Former Louisiana congressman Cedric Richmond, and senior advisor to President Biden promised CBS News’ Face The Nation that they are trying to get those vials out to the nation as soon as possible.

“Look, I think you see us doing everything humanly possible to make sure we ramp up vaccinations. We’re delivering another 1.6 million to the states every week. So, we bumped up to order. We just purchased another 200 million vaccinations so that we can vaccinate the whole 300 million adults that we need to do. And so, we’re going to keep pushing,” said Richmond.

According to the Louisiana Department of Health, only about one percent of the state’s population is fully vaccinated against the virus. So as vaccine companies work overtime to produce and distribute the drug, Infectious disease expert Dr. Fred Lopez says especially with the new variants projected to be the dominant strains in months, more people need to take the shot to achieve herd immunity.

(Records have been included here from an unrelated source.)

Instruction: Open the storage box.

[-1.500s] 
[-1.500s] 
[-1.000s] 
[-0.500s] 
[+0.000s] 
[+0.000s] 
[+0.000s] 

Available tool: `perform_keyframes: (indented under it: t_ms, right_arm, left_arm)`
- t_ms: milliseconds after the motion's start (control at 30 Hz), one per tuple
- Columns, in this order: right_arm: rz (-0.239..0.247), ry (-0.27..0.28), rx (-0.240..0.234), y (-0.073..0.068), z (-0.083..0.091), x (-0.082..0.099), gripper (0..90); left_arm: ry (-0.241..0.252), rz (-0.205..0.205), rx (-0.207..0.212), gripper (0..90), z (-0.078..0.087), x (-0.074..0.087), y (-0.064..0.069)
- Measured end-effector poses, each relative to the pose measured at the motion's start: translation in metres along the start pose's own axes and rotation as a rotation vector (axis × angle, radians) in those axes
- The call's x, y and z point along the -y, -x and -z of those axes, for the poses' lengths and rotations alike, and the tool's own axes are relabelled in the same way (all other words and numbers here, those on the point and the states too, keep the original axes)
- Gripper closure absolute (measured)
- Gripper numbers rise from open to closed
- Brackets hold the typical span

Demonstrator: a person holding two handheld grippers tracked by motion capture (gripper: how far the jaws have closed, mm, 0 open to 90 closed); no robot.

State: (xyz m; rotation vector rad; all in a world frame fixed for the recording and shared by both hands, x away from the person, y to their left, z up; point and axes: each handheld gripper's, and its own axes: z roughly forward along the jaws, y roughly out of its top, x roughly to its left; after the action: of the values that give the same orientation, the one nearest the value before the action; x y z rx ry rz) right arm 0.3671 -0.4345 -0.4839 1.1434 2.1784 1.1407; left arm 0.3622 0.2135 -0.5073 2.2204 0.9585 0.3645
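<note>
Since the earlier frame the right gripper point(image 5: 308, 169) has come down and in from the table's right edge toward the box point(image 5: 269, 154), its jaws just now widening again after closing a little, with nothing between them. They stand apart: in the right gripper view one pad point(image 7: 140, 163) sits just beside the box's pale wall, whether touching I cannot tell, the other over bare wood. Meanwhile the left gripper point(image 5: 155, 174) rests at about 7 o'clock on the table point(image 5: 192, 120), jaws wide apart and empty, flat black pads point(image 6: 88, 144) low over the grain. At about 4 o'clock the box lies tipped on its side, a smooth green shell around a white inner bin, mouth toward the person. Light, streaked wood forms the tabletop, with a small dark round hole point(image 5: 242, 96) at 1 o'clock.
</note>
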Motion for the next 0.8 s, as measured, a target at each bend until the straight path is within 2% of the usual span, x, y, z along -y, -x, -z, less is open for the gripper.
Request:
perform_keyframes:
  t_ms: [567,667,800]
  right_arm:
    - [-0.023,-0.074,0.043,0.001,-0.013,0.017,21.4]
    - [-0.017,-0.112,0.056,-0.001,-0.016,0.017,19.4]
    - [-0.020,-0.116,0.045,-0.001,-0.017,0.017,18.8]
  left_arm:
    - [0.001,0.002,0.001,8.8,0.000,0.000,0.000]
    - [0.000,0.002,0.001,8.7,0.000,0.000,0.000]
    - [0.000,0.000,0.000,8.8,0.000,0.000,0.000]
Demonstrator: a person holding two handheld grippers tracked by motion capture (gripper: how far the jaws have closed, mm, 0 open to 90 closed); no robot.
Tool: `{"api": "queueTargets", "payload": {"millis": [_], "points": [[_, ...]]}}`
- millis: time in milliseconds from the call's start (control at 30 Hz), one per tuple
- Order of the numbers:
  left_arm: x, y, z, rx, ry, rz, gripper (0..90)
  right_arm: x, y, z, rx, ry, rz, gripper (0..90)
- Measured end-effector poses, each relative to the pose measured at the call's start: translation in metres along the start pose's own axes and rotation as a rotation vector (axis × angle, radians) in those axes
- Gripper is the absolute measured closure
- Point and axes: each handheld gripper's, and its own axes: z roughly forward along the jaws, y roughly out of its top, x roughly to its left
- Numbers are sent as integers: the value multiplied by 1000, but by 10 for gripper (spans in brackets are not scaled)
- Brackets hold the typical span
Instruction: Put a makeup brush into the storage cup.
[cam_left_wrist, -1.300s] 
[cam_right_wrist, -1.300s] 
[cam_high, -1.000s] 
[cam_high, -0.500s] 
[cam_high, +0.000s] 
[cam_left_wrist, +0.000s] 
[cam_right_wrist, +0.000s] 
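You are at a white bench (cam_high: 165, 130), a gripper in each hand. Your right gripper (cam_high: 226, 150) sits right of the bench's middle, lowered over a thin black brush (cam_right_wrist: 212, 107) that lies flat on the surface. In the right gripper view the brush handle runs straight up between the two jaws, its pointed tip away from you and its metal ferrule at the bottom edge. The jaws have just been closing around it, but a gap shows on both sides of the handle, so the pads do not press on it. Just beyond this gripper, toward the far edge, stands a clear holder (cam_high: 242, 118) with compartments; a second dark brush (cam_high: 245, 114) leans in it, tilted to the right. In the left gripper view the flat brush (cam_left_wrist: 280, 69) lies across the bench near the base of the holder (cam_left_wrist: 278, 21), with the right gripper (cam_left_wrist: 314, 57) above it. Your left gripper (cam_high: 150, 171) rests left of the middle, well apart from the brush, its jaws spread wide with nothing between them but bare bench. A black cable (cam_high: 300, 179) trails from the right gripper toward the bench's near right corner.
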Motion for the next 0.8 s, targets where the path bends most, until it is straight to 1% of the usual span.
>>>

“So for months we’ve been saying around 70 percent heard immunity but it was by natural infection and or vaccination, but with these viruses that transmit more effectively it may need to be near an 85 percent, and even though I do get a sense from some of the surveys that people are more amenable to being vaccinated I’m not sure and it’s 85 percent of people,” said Lopez.

“We’re going to keep sending vaccines to the states and asking the states to hurry up and make sure that they get them all out,” said Richmond.

He says with any new technology, it’s about helping better educate the population.

“I think we need to do a better job of promoting the vaccine to people who are hesitant,” said Lopez.